In the listing below, find every line containing "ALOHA" and copy it out.

• _DATA_
*** Begin section ***
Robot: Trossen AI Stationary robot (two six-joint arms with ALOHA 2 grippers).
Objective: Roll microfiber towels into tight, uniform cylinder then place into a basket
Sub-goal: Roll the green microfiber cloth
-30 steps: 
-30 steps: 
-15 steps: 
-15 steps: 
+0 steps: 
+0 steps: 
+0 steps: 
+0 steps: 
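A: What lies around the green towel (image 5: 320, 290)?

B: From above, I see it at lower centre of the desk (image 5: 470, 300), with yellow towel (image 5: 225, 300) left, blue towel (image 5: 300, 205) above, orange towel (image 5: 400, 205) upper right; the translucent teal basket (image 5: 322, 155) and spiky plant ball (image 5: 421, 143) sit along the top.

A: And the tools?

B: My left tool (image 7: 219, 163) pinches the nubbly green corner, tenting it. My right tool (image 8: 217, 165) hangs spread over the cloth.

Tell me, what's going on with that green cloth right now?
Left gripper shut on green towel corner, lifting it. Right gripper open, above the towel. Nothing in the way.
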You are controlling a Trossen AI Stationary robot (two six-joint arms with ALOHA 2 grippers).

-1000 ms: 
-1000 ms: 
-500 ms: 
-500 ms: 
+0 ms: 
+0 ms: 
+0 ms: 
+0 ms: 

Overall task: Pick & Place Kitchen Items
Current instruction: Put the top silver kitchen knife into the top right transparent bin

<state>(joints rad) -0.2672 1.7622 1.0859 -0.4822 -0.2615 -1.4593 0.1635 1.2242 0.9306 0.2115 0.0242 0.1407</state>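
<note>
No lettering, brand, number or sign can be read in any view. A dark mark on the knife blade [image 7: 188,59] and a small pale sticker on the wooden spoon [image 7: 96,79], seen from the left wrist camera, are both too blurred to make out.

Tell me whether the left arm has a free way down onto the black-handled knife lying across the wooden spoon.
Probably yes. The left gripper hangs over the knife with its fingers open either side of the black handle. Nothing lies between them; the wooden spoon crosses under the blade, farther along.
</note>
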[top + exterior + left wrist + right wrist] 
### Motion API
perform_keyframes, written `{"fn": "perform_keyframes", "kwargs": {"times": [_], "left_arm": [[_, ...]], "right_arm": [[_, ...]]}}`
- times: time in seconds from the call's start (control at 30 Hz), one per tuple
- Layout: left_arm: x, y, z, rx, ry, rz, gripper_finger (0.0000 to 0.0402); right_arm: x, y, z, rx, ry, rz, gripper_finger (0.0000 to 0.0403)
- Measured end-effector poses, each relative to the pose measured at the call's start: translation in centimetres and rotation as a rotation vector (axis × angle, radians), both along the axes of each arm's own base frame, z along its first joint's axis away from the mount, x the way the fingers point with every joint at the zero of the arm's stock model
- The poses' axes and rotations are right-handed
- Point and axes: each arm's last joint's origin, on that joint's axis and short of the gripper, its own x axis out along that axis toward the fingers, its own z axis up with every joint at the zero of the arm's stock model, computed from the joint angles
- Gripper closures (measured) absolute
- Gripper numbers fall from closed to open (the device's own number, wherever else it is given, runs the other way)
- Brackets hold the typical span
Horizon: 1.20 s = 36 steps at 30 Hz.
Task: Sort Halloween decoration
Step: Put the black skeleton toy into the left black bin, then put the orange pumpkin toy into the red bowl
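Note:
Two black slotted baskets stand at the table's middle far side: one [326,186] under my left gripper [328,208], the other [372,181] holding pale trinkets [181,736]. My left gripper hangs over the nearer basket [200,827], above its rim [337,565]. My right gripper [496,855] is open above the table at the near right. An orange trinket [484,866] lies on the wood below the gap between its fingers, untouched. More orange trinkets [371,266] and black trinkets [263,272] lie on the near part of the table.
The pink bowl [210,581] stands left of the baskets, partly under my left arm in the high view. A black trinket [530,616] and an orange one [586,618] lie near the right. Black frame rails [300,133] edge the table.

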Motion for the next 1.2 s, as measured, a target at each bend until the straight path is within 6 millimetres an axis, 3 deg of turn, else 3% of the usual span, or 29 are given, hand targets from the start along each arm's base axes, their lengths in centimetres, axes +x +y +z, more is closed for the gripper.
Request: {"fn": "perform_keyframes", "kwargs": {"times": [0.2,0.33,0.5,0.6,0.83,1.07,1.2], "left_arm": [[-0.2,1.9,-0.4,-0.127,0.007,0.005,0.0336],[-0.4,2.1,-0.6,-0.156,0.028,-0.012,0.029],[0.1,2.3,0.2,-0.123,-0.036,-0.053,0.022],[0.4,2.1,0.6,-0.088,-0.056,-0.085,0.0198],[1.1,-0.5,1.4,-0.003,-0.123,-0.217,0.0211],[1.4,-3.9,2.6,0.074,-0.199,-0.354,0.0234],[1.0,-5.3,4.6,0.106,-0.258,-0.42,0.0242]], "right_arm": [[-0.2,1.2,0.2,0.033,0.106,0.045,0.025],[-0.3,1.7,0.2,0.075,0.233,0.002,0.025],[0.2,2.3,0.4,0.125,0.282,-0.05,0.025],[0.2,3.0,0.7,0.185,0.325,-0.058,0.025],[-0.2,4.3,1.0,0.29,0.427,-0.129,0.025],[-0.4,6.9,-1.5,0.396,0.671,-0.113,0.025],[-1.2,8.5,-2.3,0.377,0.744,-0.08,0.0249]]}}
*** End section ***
• _WRITTEN RESPONSE_
Robot: Trossen AI Stationary robot (two six-joint arms with ALOHA 2 grippers).
You are controlling a Trossen AI Stationary robot (two six-joint arms with ALOHA 2 grippers).

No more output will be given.